EXERCISE DIRECTIONS ▸
Transcribe the whole listing precisely, leaving nothing out.

COLLECTED DATA ▸
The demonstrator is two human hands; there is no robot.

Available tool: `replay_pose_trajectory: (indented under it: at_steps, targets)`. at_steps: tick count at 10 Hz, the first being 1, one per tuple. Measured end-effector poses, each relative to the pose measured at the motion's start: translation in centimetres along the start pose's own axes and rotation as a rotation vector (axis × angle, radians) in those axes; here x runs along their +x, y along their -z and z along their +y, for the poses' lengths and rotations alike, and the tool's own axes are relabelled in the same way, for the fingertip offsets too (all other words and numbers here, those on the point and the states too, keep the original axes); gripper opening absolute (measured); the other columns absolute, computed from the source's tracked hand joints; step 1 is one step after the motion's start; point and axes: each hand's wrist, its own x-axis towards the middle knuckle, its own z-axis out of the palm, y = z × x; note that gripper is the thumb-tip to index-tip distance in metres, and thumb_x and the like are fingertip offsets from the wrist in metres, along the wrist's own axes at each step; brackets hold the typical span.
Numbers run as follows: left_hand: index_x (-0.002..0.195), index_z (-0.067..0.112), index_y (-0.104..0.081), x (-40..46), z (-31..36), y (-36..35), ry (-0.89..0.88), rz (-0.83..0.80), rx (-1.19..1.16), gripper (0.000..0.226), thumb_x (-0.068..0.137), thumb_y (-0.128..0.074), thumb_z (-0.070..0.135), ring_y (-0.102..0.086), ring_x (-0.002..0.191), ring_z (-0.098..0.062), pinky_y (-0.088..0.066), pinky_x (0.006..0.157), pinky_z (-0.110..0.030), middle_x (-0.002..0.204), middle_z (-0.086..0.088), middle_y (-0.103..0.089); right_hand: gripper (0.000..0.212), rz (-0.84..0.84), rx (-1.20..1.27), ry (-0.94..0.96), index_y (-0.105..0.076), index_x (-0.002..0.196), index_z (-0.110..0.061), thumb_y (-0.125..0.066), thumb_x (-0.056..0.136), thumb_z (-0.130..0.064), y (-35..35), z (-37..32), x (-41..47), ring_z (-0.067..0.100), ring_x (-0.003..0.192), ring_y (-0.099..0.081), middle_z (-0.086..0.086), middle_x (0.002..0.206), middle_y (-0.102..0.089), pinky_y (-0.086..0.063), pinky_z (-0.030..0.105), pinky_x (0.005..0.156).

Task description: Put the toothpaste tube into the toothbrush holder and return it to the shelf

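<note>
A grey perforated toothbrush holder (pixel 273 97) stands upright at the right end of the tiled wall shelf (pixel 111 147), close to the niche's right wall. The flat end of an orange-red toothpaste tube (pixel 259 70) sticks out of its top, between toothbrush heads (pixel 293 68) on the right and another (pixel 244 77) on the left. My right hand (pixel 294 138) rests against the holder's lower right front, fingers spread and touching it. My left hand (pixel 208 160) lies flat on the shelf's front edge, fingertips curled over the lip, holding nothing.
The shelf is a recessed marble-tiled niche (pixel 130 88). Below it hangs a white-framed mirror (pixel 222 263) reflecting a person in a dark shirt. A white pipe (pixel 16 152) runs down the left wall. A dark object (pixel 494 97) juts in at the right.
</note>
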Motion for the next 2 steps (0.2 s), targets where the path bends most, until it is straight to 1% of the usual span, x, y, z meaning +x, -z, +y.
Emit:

RESULT ▸
The demonstrator is two human hands; there is no robot.

Available tool: `replay_pose_trajectory: (indented under it: at_steps, targets)`. at_steps: tick count at 10 Hz, the first being 1, one per tuple. Measured end-effector poses, each relative to the pose measured at the motion's start: translation in centimetres along the start pose's own axes and rotation as a rotation vector (axis × angle, radians) in those axes; here x runs along their +x, y along their -z and z along their +y, for the poses' lengths and rotations alike, and the tool's own axes are relabelled in the same way, for the fingertip offsets too (all other words and numbers here, those on the point and the states too, keep the original axes); gripper opening absolute (measured); the other columns absolute, computed from the source's tracked hand joints; step 1 is one step after the motion's start; point and axes: each hand's wrist, its own x-axis towards the middle knuckle, its own z-axis out of the palm, y = z × x; note that gripper is the thumb-tip to index-tip distance in metres, and thumb_x and the like are fingertip offsets from the wrist in metres, along the wrist's own axes at each step; brackets hold the typical span.
Numbers run as follows: left_hand: index_x (-0.002..0.195), index_z (-0.067..0.112), index_y (-0.104..0.081), x (-40..46), z (-31..36), y (-36..35), ry (-0.89..0.88), rz (-0.83..0.80), rx (-1.19..1.16), gripper (0.000..0.226), thumb_x (-0.068..0.137), thumb_y (-0.128..0.074), thumb_z (-0.070..0.135), ring_y (-0.102..0.086), ring_x (-0.002..0.191), ring_z (-0.098..0.062), pinky_y (-0.088..0.066), pinky_x (0.006..0.157), pinky_z (-0.110..0.030), middle_x (-0.002..0.204), middle_z (-0.086..0.088), middle_y (-0.103..0.089); right_hand: gripper (0.000..0.212), rz (-0.84..0.84), rx (-1.20..1.27), ry (-0.94..0.96), index_y (-0.105..0.076), index_x (-0.002..0.196), index_z (-0.110..0.061), thumb_y (-0.125..0.066), thumb_x (-0.056..0.136), thumb_z (-0.130..0.064), y (-35..35), z (-37..32), x (-41..47), ring_z (-0.067..0.100), ring_x (-0.003..0.192), ring_y (-0.099..0.081), middle_z (-0.086..0.086), middle_x (0.002..0.206), middle_y (-0.102..0.089), pinky_y (-0.086..0.063), pinky_z (-0.030..0.105), pinky_x (0.005..0.156).

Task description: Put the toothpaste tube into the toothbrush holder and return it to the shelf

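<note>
A grey perforated toothbrush holder (pixel 273 97) stands upright at the right end of the tiled wall shelf (pixel 111 147), close to the niche's right wall. The flat end of an orange-red toothpaste tube (pixel 259 70) sticks out of its top, between toothbrush heads (pixel 293 68) on the right and another (pixel 244 77) on the left. My right hand (pixel 294 138) rests against the holder's lower right front, fingers spread and touching it. My left hand (pixel 208 160) lies flat on the shelf's front edge, fingertips curled over the lip, holding nothing.
The shelf is a recessed marble-tiled niche (pixel 130 88). Below it hangs a white-framed mirror (pixel 222 263) reflecting a person in a dark shirt. A white pipe (pixel 16 152) runs down the left wall. A dark object (pixel 494 97) juts in at the right.
</note>
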Motion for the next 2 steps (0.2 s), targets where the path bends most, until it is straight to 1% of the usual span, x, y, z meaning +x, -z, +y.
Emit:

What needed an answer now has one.